Exercise goal:
The whole listing below is to be copied exactly, with every picture left out.

Available data:
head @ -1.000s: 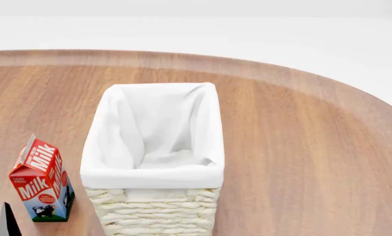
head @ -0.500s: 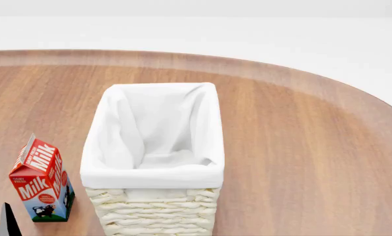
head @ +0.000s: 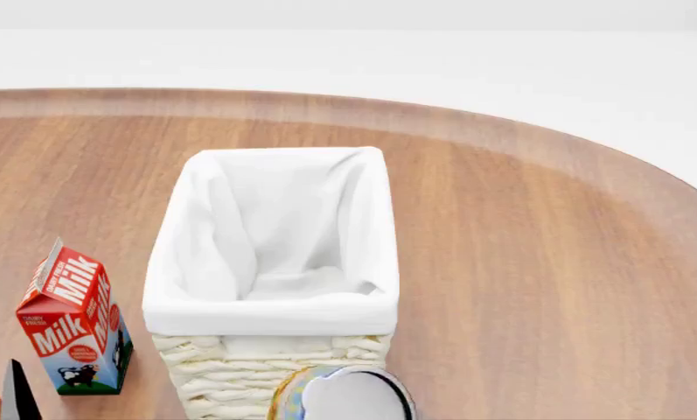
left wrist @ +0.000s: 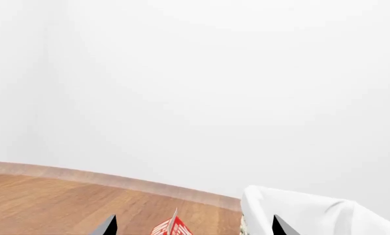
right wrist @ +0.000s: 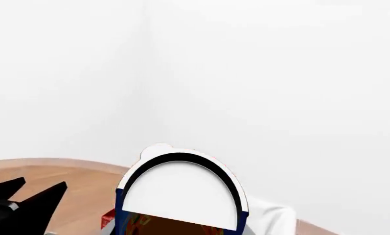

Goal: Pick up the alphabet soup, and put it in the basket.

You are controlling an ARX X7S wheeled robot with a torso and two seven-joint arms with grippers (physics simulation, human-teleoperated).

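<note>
- The soup [head: 345,395] showed only as a pale round top with a blue-and-yellow edge at the bottom of the head view, just in front of the basket [head: 272,313] and apparently lifted off the tabletop [head: 535,262].
- In the right wrist view the can [right wrist: 181,196] filled the space right before the camera, its white end ringed in dark blue. That suggested the right tool was pinching it, though its fingers were not visible, so I cannot tell for sure.
- The left tool [left wrist: 191,230] showed two dark tips set well apart, spread with nothing between them. A milk carton [left wrist: 172,228] and the basket's cloth rim [left wrist: 299,208] lay beyond it.
- The step in hand looked like the carry: the can had to rise above the near rim before travelling forward, or it could knock the folded lining.
- It would be best released over the middle of the opening and low, so it would not bounce or tip against a wall.
- The basket held only its white lining, with nothing lying inside.
- The carton [head: 74,319] stood upright to the left of the basket, clear of the likely path. A small dark and yellow object [head: 4,398] sat at the bottom left corner, too cropped to name.
</note>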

Answer area:
head @ -1.000s: 
head @ -0.500s: 
head @ +0.000s: 
left wrist @ +0.000s: 
right wrist @ +0.000s: 

Goal: Pick up the alphabet soup, and put it in the basket.

You are controlling an ARX X7S wheeled robot with a torso and two seven-joint arms with grippers (physics simulation, human-teleoperated).

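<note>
- The soup [head: 345,395] showed only as a pale round top with a blue-and-yellow edge at the bottom of the head view, just in front of the basket [head: 272,313] and apparently lifted off the tabletop [head: 535,262].
- In the right wrist view the can [right wrist: 181,196] filled the space right before the camera, its white end ringed in dark blue. That suggested the right tool was pinching it, though its fingers were not visible, so I cannot tell for sure.
- The left tool [left wrist: 191,230] showed two dark tips set well apart, spread with nothing between them. A milk carton [left wrist: 172,228] and the basket's cloth rim [left wrist: 299,208] lay beyond it.
- The step in hand looked like the carry: the can had to rise above the near rim before travelling forward, or it could knock the folded lining.
- It would be best released over the middle of the opening and low, so it would not bounce or tip against a wall.
- The basket held only its white lining, with nothing lying inside.
- The carton [head: 74,319] stood upright to the left of the basket, clear of the likely path. A small dark and yellow object [head: 4,398] sat at the bottom left corner, too cropped to name.
</note>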

Nothing else remains for the exercise.